The radiosensitivity of three often used HER2 overexpressing cell lines, SKOV-3, SKBR-3 and BT-474, was analysed. The cells were exposed to conventional photon irradiation, low linear energy transfer (LET), to characterise their inherent radiosensitivity. The analysis was made with clonogenic survival and growth extrapolation assays. The cells were also exposed to alpha particles, high LET, from 211At decays using the HER2-binding affibody molecule 211At-(ZHER2:4)2 as targeting agent. Assays for studies of internalisation of the affibody molecule were applied.

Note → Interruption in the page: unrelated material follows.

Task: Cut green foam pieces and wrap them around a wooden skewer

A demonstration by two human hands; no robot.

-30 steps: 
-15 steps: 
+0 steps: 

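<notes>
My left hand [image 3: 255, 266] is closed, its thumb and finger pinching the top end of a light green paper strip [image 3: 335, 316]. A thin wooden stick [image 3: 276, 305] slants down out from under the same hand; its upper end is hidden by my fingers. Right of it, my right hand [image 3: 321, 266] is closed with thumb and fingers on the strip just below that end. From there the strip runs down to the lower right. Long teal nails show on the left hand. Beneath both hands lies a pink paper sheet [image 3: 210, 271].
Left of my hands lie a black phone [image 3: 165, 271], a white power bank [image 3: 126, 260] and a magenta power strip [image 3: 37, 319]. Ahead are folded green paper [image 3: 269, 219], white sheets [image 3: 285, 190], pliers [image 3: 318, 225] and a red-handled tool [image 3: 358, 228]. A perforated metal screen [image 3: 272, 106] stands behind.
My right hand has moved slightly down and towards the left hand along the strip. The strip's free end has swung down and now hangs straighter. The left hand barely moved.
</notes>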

SKOV-3 cells were most radioresistant, SKBR-3 cells were intermediate and BT-474 cells were most sensitive as measured with the clonogenic and growth extrapolation assays after photon irradiation. The HER2 dependent cellular uptake of 211At was qualitatively similar for all three cell lines. However, the sensitivity to the alpha particles from 211At differed; SKOV-3 was most resistant, SKBR-3 intermediate and BT-474 most sensitive. These differences were unexpected because it is assumed that all types of cells should have similar sensitivity to high-LET radiation. The sensitivity to alpha particle exposure correlated with internalisation of the affibody molecule and with size of the cell nucleus.
There can be differences in radiosensitivity, which, if they also exist between patient breast cancer cells, are important to consider for both conventional radiotherapy and for HER2-targeted radionuclide therapy.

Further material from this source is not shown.